- Task item -
Retype the full listing without altering anything.

==== Information given

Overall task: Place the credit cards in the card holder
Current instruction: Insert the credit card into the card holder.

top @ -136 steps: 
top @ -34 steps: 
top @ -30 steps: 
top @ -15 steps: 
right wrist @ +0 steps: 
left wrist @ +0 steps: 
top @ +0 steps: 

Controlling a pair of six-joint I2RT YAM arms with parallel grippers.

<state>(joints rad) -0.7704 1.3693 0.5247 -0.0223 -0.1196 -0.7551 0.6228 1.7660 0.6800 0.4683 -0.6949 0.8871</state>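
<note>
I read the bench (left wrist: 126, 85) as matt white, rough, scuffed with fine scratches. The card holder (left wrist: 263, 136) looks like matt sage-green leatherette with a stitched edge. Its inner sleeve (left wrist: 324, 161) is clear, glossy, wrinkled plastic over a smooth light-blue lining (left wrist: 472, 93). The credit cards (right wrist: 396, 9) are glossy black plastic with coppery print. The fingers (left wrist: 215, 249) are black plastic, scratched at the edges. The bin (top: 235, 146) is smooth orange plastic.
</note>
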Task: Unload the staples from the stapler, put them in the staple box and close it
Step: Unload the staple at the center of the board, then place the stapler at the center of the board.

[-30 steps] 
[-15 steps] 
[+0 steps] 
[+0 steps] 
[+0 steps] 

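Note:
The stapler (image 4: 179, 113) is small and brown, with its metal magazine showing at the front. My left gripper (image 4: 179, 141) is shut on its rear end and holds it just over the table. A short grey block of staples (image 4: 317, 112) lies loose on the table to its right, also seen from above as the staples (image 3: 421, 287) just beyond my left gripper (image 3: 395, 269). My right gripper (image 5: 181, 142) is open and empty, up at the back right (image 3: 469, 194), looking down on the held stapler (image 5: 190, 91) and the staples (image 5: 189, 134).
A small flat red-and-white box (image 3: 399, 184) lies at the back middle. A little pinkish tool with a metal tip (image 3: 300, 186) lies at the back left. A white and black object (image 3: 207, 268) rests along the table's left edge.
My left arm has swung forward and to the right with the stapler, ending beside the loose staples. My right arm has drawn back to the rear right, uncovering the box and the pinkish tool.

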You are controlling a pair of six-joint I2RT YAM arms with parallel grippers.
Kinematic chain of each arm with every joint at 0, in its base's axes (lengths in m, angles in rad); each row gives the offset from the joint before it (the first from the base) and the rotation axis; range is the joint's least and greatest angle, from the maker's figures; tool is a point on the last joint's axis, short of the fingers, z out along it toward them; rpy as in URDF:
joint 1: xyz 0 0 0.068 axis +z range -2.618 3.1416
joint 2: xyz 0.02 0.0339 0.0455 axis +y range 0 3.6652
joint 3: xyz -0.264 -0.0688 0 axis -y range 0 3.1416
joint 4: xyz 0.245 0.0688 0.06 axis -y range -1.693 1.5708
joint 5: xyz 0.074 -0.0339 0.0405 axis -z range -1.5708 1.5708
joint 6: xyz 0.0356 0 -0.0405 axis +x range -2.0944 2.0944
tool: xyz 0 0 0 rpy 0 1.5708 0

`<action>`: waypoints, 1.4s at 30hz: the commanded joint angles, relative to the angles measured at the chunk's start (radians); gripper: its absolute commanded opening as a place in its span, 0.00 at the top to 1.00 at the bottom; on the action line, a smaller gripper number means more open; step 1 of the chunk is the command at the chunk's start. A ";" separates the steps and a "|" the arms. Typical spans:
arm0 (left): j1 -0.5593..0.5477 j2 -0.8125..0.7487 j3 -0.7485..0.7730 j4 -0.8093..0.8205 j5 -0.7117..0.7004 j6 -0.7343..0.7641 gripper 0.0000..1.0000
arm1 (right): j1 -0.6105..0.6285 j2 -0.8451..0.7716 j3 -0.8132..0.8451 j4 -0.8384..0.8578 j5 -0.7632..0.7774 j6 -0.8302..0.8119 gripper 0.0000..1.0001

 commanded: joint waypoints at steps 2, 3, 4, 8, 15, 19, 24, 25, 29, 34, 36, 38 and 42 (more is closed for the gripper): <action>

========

- Solution to this task -
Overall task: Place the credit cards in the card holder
Current instruction: Insert the credit card into the card holder.

top @ -136 steps: 
top @ -34 steps: 
top @ -30 steps: 
top @ -15 steps: 
right wrist @ +0 steps: 
left wrist @ +0 steps: 
top @ +0 steps: 

Controlling a pair of six-joint I2RT YAM arms with parallel grippers.

<state>(joints rad) -0.7704 1.3693 0.5247 -0.0223 -0.1196 -0.7551 0.6228 1.7660 0.6800 0.4683 -0.6949 0.8871</state>
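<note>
I read the bench (left wrist: 126, 85) as matt white, rough, scuffed with fine scratches. The card holder (left wrist: 263, 136) looks like matt sage-green leatherette with a stitched edge. Its inner sleeve (left wrist: 324, 161) is clear, glossy, wrinkled plastic over a smooth light-blue lining (left wrist: 472, 93). The credit cards (right wrist: 396, 9) are glossy black plastic with coppery print. The fingers (left wrist: 215, 249) are black plastic, scratched at the edges. The bin (top: 235, 146) is smooth orange plastic.
</note>
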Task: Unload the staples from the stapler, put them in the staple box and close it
Step: Unload the staple at the center of the board, then place the stapler at the center of the board.

[-30 steps] 
[-15 steps] 
[+0 steps] 
[+0 steps] 
[+0 steps] 

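Note:
The stapler (image 4: 179, 113) is small and brown, with its metal magazine showing at the front. My left gripper (image 4: 179, 141) is shut on its rear end and holds it just over the table. A short grey block of staples (image 4: 317, 112) lies loose on the table to its right, also seen from above as the staples (image 3: 421, 287) just beyond my left gripper (image 3: 395, 269). My right gripper (image 5: 181, 142) is open and empty, up at the back right (image 3: 469, 194), looking down on the held stapler (image 5: 190, 91) and the staples (image 5: 189, 134).
A small flat red-and-white box (image 3: 399, 184) lies at the back middle. A little pinkish tool with a metal tip (image 3: 300, 186) lies at the back left. A white and black object (image 3: 207, 268) rests along the table's left edge.
My left arm has swung forward and to the right with the stapler, ending beside the loose staples. My right arm has drawn back to the rear right, uncovering the box and the pinkish tool.
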
You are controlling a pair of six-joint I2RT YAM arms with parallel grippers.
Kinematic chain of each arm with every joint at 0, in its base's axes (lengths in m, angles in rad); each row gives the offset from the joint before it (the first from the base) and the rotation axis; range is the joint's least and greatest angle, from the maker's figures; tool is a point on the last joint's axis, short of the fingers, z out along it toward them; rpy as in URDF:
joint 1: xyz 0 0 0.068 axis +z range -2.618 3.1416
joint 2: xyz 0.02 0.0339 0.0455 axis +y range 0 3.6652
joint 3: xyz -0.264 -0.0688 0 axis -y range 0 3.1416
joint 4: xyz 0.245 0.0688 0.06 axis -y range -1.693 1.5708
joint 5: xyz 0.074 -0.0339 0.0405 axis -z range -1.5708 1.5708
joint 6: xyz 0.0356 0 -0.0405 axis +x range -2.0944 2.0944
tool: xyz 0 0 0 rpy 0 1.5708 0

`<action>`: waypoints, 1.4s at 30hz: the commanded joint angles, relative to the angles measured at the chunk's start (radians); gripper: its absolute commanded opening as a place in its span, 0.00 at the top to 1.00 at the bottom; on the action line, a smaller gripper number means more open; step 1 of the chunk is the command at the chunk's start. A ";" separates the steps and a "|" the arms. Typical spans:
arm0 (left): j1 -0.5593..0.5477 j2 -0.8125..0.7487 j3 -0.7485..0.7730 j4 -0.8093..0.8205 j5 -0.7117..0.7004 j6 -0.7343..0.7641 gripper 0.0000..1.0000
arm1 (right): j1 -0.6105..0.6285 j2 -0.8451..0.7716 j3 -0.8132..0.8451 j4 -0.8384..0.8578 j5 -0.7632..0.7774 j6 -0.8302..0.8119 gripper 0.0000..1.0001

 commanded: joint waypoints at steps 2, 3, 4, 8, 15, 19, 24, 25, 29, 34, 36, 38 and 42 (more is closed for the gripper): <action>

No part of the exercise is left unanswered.